Die aktuelle technische Verfügbarkeit der ePA von 98 Prozent reiche noch nicht aus, betonte auch TK-Chef Jens Baas gestern Abend. „Da gibt es noch Potenzial nach oben.“ Die Geschäftsführerin der Gematik, Brenya Adjei, sprach von 99 Prozent Verfügbarkeit der Aktensysteme. Sie betonte ebenfalls: „Die Ausfallquoten müssen noch geringer werden, denn die tun weh.“
Es sei hingegen ein voller Erfolg, wie deutlich die Nutzung der ePA von Ende Juli auf Ende September angestiegen sei, betonte die Gematik-Chefin. So würden im Durchschnitt statt 6,5 Millionen Medikationslisten pro Woche Ende Juli mittlerweile schon 13,5 Millionen Listen geöffnet, so Adjei.
Zudem sei der Anstieg der Dokumentenuploads von 1,5 auf 2,5 Millionen Dokumente wöchentlich angestiegen. Und auch der Dokumentendownload lasse sich sehen. Ende Juli waren es noch 380.000 Downloads, dies sei auf knapp 1,2 Millionen Dokumente Ende September angewachsen, erklärte sie.
Auch Josef Hecken, unparteiischer Vorsitzender des Gemeinsamen Bundesausschusses (G-BA), zeigte sich begeistert von der ePA und deren Möglichkeiten. „Auf drei Ebenen schafft die ePA einen Mehrwert“, sagte er. Sie könne zur Verbesserung und Beschleunigung von Prozessen der Informationsübermittlung beitragen und Doppeluntersuchungen vermeiden.
Auf der zweiten Ebene sei eine Beschleunigung der Diagnostik sowie eine Erhöhung der Compliance unter Patientinnen und Patienten möglich, so Hecken. Zudem schaffe die ePA auf einer dritten Ebene eine Basis für die Sekundärnutzung von Daten für Forschungszwecke.

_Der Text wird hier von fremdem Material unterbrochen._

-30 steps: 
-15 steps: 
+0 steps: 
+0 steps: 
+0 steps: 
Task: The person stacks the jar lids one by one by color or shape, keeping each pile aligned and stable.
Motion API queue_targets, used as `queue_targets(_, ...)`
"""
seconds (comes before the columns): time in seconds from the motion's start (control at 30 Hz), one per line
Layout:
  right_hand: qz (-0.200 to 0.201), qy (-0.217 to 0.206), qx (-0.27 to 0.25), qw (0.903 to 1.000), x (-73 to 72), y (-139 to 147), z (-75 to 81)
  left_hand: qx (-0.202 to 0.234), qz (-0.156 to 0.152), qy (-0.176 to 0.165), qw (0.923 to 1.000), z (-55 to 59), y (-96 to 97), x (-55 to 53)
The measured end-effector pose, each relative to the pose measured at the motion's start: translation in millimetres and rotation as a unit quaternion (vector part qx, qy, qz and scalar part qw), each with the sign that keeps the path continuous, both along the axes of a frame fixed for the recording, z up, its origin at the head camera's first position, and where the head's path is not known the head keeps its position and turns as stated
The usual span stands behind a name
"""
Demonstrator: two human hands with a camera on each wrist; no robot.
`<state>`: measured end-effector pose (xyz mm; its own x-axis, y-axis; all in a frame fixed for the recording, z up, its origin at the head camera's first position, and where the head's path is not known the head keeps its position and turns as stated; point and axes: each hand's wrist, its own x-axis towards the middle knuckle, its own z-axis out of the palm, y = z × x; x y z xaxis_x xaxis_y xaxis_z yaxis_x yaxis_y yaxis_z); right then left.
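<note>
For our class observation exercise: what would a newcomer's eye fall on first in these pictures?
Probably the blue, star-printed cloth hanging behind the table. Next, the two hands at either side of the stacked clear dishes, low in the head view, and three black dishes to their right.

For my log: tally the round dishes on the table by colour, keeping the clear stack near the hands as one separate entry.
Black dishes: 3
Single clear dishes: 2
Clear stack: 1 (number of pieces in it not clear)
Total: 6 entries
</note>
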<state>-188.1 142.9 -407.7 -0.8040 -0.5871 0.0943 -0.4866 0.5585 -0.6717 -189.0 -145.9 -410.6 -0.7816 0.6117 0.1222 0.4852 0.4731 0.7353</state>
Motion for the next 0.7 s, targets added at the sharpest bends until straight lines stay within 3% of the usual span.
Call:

Neben der zeitnah geplanten Stärkung der Gematik sind zudem weitere Digitalgesetze in dieser Legislaturperiode wahrscheinlich. Wie SPD-Politiker Mieves bereits angedeutet hatte, könnte es etwa gesetzliche Vorhaben geben, die aus dem Update der Digitalisierungsstrategie des Bundesgesundheitsministeriums (BMG) folgen. Vor zwei Jahren hatte das BMG einen Fahrplan für die Digitalisierung des Gesundheitswesens entwickelt, die bis 2030 zielt.
Nun startete vergangene Woche der Prozess für ein entsprechendes Update. „Wir haben gesehen, in zwei Jahren ist so wahnsinnig viel passiert, dass wir uns da nochmal neu justieren müssen“, sagte Sebastian Zilch, Unterabteilungsleiter „Digitale Versorgung“ im BMG, diese Woche bei einer Veranstaltung des Verbands der Ersatzkassen (vdek).
Das Ministerium tauscht sich nun mit den Akteuren im Gesundheitswesen dazu aus. Thema des Auftakts in der vergangenen Woche war unter anderem die verpflichtende Nutzung der ePA sowie KI-Anwendungen in der Versorgung.